_Your instructions_
A word-for-word restatement of the whole listing is the expected answer.

_Recorded data_
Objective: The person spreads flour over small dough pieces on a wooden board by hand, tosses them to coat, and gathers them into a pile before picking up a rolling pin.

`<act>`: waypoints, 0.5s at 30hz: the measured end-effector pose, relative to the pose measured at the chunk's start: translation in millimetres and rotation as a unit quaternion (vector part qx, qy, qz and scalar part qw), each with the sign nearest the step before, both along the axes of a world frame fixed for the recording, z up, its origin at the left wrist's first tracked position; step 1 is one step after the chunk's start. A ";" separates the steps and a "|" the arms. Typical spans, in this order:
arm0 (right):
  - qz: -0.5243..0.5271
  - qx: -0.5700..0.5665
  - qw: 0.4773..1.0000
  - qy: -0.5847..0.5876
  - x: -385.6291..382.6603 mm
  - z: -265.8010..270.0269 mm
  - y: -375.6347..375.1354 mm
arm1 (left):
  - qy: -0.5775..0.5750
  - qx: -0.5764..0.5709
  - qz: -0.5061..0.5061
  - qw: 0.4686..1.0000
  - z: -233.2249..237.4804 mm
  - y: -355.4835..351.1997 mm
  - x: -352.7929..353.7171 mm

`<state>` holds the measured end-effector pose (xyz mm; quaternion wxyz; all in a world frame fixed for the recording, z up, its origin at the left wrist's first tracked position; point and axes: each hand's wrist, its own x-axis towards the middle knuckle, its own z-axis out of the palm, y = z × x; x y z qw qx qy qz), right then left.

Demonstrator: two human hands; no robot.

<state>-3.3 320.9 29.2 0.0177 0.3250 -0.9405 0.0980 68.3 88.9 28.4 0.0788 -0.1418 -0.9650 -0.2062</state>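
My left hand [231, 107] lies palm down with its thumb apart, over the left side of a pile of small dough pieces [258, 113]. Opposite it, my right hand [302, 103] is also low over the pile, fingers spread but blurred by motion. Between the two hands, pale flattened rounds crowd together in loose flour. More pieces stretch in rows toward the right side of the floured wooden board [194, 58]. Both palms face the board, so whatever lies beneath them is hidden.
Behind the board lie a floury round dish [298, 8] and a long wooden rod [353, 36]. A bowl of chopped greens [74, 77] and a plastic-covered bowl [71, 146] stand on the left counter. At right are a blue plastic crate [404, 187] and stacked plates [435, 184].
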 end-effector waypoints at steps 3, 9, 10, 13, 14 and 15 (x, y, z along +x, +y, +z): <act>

_Solution to the problem_
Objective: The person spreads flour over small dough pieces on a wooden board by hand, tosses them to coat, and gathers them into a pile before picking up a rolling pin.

`<act>`: waypoints, 0.5s at 30hz: the measured end-effector pose, relative to the pose measured at the chunk's start: translation in millimetres and rotation as a unit quaternion (vector part qx, qy, qz and scalar part qw), each with the sign nearest the step before, both along the axes of a world frame fixed for the recording, z up, its origin at the left wrist's first tracked position; step 1 is one step after the chunk's start. A ";" separates the steps and a "|" the arms. Typical spans, in this order:
arm0 (right):
  - qz: -0.5243..0.5271
  - qx: -0.5700..0.5665
  - qw: 0.4773..1.0000
  - qy: -0.5847..0.5876
  - x: -385.6291..382.6603 mm
  - z: -265.8010..270.0269 mm
  - y: -375.6347..375.1354 mm
arm1 (left):
  - qy: -0.5775..0.5750
  - qx: -0.5764..0.5709
  - qz: -0.5061..0.5061
  - qw: 0.4686..1.0000
  - z: -233.2249..237.4804 mm
  - y: -355.4835..351.1997 mm
  - x: -352.7929..353.7171 mm

`<state>` holds the measured end-effector pose (xyz mm; quaternion wxyz; all in a world frame fixed for the recording, z up, its origin at the left wrist's first tracked position; point and axes: each hand's wrist, its own x-axis towards the middle knuckle, its own z-axis out of the palm, y = z × x; x y z qw qx qy qz), right then left.

Demonstrator: two human hands; no robot.

<state>-3.3 320.9 29.2 0.0177 0.3250 -0.9405 0.0980 68.3 88.9 28.4 0.0788 -0.1418 -0.9650 -0.2062</state>
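My left hand [231, 107] lies palm down with its thumb apart, over the left side of a pile of small dough pieces [258, 113]. Opposite it, my right hand [302, 103] is also low over the pile, fingers spread but blurred by motion. Between the two hands, pale flattened rounds crowd together in loose flour. More pieces stretch in rows toward the right side of the floured wooden board [194, 58]. Both palms face the board, so whatever lies beneath them is hidden.
Behind the board lie a floury round dish [298, 8] and a long wooden rod [353, 36]. A bowl of chopped greens [74, 77] and a plastic-covered bowl [71, 146] stand on the left counter. At right are a blue plastic crate [404, 187] and stacked plates [435, 184].
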 end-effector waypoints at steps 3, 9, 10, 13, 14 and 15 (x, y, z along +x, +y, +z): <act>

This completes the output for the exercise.